I read the golang doc and I think the end-user (me!) isn't going to know what restic is comparing an exclude to internally - is it the full path (e.g. /home/me/blah) or a path from the repository root (/blah or blah), or relative to the cwd (me/blah when I am at /home)?

@fd0
Copy link
Member

fd0 commented Jun 8, 2017

Thanks for raising this issue, I think you have a valid point. The manual should explain the exclude filters without referencing godoc.org, and more examples are necessary.

@fd0
Copy link
Member

fd0 commented Jun 8, 2017

To answer a few of your questions already:

  • All patterns are tested against the full path of a file/dir to be saved
  • Relative paths/patterns will match anywhere below the path to be saved
  • At the moment there's no way to distinguish between a file and a directory, so --exclude foo will exclude any files and directories named foo. The same goes for --exclude foo/.

From your excludes file:

  • ._* will match all files and directories which name starts with a dot and an underscore
  • desktop.ini will match all files called desktop.ini exactly. So desktop.ini.bak is not excluded and saved in the snapshot.
  • .Trash-* excludes files/dirs named .Trash-, .Trash-foobar, etc.
  • .tmp$ excludes all files/dirs literally named .tmp$, that is a dot, followed by tmp, followed by a dollar sign. No regexp expansion.
  • ~$ excludes all files/dirs literally named tilde dollar. For excluding all files/dirs ending in a tilde, use *~.
  • ~/.cache excludes the directory .cache in all dirs called tilde. For excluding the cache directory in your home directory only, use $HOME/.cache (tilde is not expanded, environment variables are, but only in a file read via --exclude-file, in the command-line the shell expands both).
  • /full/path/to/directory/.syncthing/index* excludes all things with names starting with index below /full/path/to/directory/.syncthing.

@LaszloHont
Copy link
Author

LaszloHont commented Jun 9, 2017

Thanks @fd0

So with "current directory", you don't mean the directory I was in when I launched the backup, but the directory that restic is currently in examining the files (apart from excludes that begin with a slash). Got it.

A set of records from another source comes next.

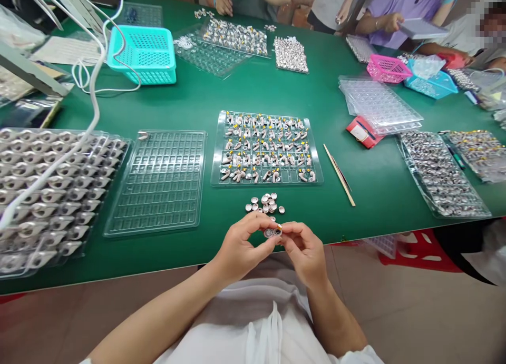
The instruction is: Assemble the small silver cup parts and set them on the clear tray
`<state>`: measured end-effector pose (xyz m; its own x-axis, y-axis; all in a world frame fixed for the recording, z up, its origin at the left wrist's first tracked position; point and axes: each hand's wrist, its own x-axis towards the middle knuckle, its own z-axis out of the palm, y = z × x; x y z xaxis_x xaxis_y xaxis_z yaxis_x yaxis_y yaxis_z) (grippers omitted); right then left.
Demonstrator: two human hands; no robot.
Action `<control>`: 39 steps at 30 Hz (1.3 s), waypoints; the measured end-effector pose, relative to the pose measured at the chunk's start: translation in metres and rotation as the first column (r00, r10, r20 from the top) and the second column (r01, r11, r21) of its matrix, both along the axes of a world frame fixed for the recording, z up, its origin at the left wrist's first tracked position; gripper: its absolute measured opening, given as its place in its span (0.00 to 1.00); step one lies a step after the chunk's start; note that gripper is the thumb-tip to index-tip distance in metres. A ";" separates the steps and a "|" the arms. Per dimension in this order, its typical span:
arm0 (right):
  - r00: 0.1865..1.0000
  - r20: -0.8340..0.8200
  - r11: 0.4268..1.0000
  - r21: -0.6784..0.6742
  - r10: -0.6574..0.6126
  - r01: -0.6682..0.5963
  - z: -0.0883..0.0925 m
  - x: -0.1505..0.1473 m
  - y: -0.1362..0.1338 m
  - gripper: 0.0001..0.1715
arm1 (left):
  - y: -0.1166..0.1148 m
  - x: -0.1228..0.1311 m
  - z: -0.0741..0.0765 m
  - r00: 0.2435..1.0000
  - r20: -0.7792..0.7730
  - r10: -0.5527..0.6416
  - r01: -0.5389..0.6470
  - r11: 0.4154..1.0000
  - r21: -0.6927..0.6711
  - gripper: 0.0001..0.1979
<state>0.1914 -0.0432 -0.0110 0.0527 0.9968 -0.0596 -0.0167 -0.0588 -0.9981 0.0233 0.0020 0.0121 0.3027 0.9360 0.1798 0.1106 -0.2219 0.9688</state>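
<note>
1. The small metal disc (272,232) is mostly covered by fingertips. Only a silvery round rim and an orange-yellow fleck show, and its finer form is too small to make out.
2. The left hand (237,248) and right hand (304,251) meet just above the near edge of the green table (256,92). The thumb and forefinger of each are pinched onto the disc from opposite sides.
3. Just beyond the fingers lies a loose heap of round parts (265,203), shiny and coin-like. Some lie with the hollow side up.
4. Behind the heap sits a clear blister tray (266,148), thin moulded plastic with rows of pockets. It holds pale bent pieces with yellow tips, and the pieces blur together in the far rows.
5. To its left is an empty tray (158,182) of the same clear gridded plastic, with one silver piece in its far corner.
6. The left-hand tray (51,195) is cut off by the frame. It carries larger glossy silver shells, and a white cable (95,90) crosses it.
7. A thin wooden stick (339,174) lies slanted to the right of the filled tray.
8. A teal mesh basket (144,53) stands farther back on the left.
9. The people at the far edge (391,21) are cut off at the top of the frame, so only their arms and torsos show.
</note>
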 end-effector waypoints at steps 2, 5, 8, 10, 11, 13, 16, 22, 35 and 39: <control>0.989 0.141 0.996 0.079 0.039 -0.050 0.006 0.006 0.002 0.07 | 0.000 -0.002 -0.001 0.999 -0.049 0.010 -0.009 1.000 0.025 0.06; 0.967 0.248 0.980 0.169 0.061 -0.105 0.016 0.012 0.006 0.14 | -0.002 -0.004 -0.003 0.991 -0.136 0.020 -0.010 0.997 0.080 0.07; 0.949 0.307 0.966 0.220 0.065 -0.137 0.022 0.011 0.010 0.12 | -0.003 -0.003 -0.006 0.983 -0.181 0.020 0.015 0.982 0.187 0.08; 0.950 0.307 0.966 0.219 0.062 -0.134 0.024 0.008 0.012 0.07 | -0.003 -0.004 -0.006 0.982 -0.188 0.007 0.047 0.959 0.280 0.10; 0.955 0.289 0.971 0.206 0.060 -0.124 0.024 0.007 0.013 0.06 | -0.002 -0.004 -0.005 0.981 -0.194 0.003 0.064 0.940 0.336 0.11; 0.975 0.208 0.982 0.157 0.071 -0.105 0.023 0.006 0.014 0.04 | 0.000 -0.007 -0.002 0.976 -0.217 -0.003 0.103 0.886 0.451 0.15; 0.994 0.016 0.987 0.114 0.109 -0.110 0.019 0.005 0.013 0.03 | 0.002 -0.012 0.004 0.966 -0.257 -0.005 0.160 0.797 0.583 0.19; 0.992 -0.002 0.953 0.278 0.125 -0.120 0.011 0.004 0.012 0.09 | 0.002 -0.014 0.006 0.980 -0.190 -0.049 0.139 0.858 0.494 0.18; 0.876 0.447 0.801 0.451 0.180 -0.394 0.019 0.022 0.015 0.16 | 0.006 -0.018 0.004 0.964 -0.033 -0.265 0.261 0.961 -0.087 0.12; 0.826 0.533 0.789 0.421 0.186 -0.449 0.020 0.023 0.016 0.17 | 0.009 -0.020 0.008 0.948 0.137 -0.287 0.318 0.873 -0.370 0.12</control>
<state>0.2149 -0.0269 0.0092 -0.3833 0.8308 0.4035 0.3540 0.5357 -0.7666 0.0035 0.0109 0.0196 0.5825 0.8008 -0.1394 0.0211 0.1566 0.9874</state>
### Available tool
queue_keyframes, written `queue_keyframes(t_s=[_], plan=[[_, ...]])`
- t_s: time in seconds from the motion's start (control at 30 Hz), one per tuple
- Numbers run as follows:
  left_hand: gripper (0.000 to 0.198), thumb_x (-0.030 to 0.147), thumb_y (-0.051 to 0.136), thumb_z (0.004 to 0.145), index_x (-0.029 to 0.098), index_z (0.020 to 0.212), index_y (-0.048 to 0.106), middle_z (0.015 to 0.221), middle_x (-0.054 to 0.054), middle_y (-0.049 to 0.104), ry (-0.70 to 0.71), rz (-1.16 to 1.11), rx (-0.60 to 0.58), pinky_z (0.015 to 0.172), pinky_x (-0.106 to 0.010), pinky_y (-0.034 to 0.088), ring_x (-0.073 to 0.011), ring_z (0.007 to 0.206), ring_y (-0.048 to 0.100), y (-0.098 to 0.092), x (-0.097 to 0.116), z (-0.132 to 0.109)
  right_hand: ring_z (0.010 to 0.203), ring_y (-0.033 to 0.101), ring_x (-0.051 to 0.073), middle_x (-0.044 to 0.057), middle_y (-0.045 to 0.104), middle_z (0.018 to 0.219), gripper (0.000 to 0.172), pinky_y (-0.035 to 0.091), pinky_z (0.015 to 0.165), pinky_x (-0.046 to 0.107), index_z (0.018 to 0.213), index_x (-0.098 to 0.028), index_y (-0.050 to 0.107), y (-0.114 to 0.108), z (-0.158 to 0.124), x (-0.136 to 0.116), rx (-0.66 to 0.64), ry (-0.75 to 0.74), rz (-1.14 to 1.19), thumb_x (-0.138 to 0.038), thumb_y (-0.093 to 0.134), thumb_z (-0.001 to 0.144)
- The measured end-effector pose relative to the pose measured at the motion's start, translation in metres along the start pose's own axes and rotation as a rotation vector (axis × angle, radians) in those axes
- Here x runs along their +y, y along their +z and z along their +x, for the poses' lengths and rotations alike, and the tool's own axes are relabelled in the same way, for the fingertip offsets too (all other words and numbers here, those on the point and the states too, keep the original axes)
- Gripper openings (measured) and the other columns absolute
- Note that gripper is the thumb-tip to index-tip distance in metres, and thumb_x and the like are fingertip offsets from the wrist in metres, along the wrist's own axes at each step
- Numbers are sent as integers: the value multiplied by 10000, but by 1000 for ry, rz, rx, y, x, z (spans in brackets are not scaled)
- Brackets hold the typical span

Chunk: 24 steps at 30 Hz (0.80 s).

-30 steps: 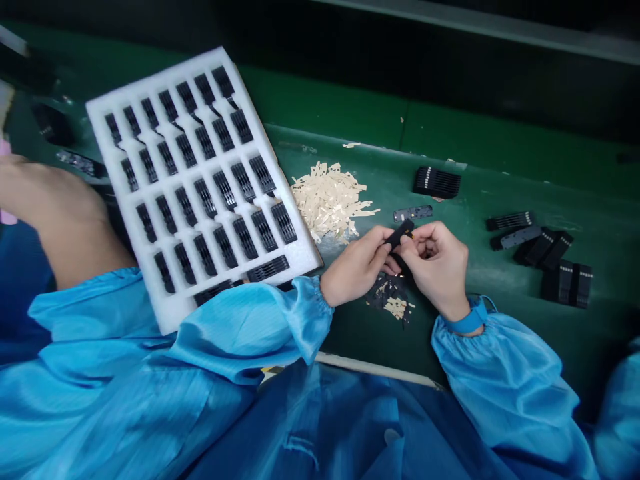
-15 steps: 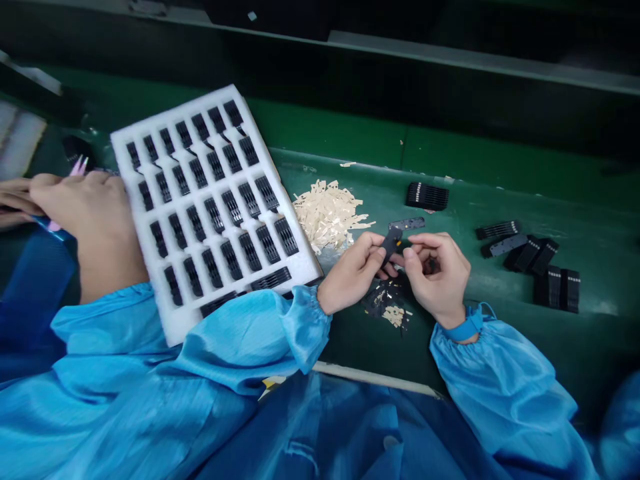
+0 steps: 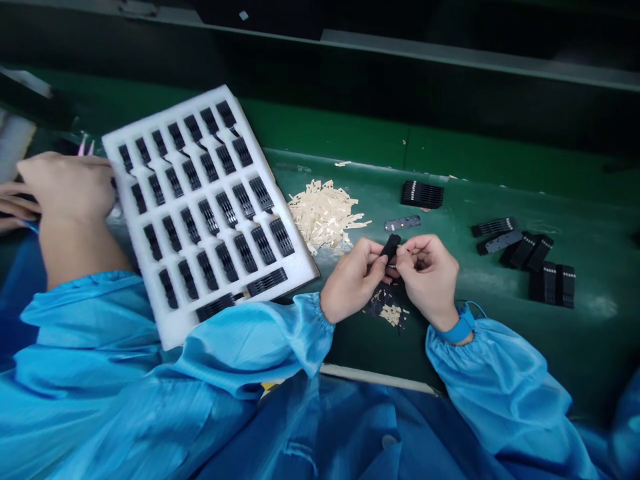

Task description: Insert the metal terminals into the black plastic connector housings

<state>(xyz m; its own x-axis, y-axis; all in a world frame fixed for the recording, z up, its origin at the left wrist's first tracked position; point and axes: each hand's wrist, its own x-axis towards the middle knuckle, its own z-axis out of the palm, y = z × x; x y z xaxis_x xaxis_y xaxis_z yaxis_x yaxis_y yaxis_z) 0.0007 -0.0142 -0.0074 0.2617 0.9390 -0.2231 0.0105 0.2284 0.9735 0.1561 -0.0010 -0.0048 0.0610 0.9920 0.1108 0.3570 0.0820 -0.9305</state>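
My left hand [image 3: 353, 283] grips a small black part [image 3: 391, 247] between thumb and fingers, over the green table. My right hand [image 3: 431, 277] is pinched at the right edge of that part; whatever its fingertips hold is too small to make out. Just behind my hands a flat dark plate [image 3: 403, 223] lies on the table. Below them is a scatter of black and cream scraps [image 3: 393, 313]. A pile of cream strips [image 3: 325, 215] lies to the left, beside a white foam tray [image 3: 187, 328] filled with black parts.
At the far left another person's hand [image 3: 70, 187] is beside the tray, near pink tweezers [image 3: 86, 145]. A black stack [image 3: 423, 194] stands behind my right hand. More black stacks [image 3: 553, 285] lie to the right on the green table [image 3: 505, 353].
The black part has turned in my fingers, and the orange spot on it no longer shows. My right hand has shifted slightly left. The other person's hand has moved a little up and left.
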Motion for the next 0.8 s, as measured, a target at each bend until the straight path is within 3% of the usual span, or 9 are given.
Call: queue_keyframes(t_s=[0.4, 0.8], plan=[[149, 319, 491, 1015, 184, 1080, 494, 923, -49, 749, 81, 86, 16, 733, -281, 589, -155, 814, 741, -2, 0, 1, 538, 529, 99, -28, 614, 670, 57, 426, 479, 225, 850, -203, 633, 0, 2, -3, -3, 51, 99, -231, 683, 848], [155, 257, 435, 1027, 199, 1140, 525, 902, -26, 746, 234, 492, 66, 747, -282, 545, -155, 810, 737, -8, 7, -1, 552, 538, 102, -8, 646, 685, 82, 415, 495, 224, 789, -194, 644, -7, 12, -7, -102, 209, 200, -230, 717, 791]])
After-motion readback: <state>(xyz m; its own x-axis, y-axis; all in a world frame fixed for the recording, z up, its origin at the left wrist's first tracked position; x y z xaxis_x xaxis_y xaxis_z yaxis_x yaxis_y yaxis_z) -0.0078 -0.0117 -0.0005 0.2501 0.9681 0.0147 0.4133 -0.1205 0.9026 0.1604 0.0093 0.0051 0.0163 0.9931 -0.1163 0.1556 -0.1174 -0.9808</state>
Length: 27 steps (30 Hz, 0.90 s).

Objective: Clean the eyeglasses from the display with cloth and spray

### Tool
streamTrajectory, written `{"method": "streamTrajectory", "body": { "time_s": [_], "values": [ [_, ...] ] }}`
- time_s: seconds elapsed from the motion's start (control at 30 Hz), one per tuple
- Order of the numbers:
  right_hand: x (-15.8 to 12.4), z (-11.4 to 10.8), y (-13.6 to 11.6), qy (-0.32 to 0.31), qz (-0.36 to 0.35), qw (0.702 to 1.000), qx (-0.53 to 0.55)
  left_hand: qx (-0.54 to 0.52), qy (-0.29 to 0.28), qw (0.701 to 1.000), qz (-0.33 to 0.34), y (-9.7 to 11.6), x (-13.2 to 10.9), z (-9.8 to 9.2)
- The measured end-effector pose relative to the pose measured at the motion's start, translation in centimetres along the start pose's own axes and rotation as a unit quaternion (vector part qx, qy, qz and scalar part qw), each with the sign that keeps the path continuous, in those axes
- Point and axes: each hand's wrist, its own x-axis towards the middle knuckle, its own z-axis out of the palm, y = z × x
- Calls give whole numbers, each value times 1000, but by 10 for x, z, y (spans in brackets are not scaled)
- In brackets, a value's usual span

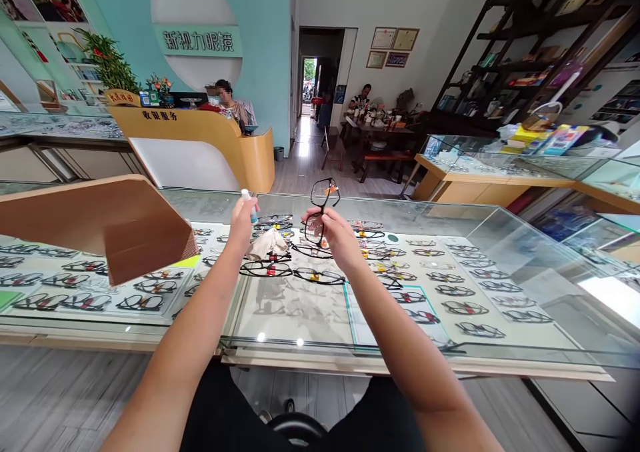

The behaviour for files and directories is slightly unexpected, I would have expected --exclude foo/ to backup the directory but not the contents, whereas --exclude foo to backup neither. Not sure why, from rsync I guess.

My examples missed an important one: spaces! I guess I need to escape those and shell metacharacters with a backslash.

I ended up copying lots of these ones: https://gist.github.com/jult/e2eaedad6b9e29d95977fea0ddffae7d

Are comments allowed in the excludes file? Edit: c796d84 looks like a hash is the comment character.

@fd0
Copy link
Member

fd0 commented Jun 9, 2017

Ah, I'm afraid that's still not completely correct. I'll describe how restic evaluates the exclude patterns. Let's suppose that restic is run by a user in his home directory (/home/user) like this:

$ restic backup --exclude='*.bak' --exclude='/home/user/secret' --exclude='extra' ~

Then restic will see the following command line arguments (after expansion by the shell):

["restic", "backup", "--exclude='*.bak'", "--exclude='/home/user/secret'", "--exclude='extra'", "/home/user"]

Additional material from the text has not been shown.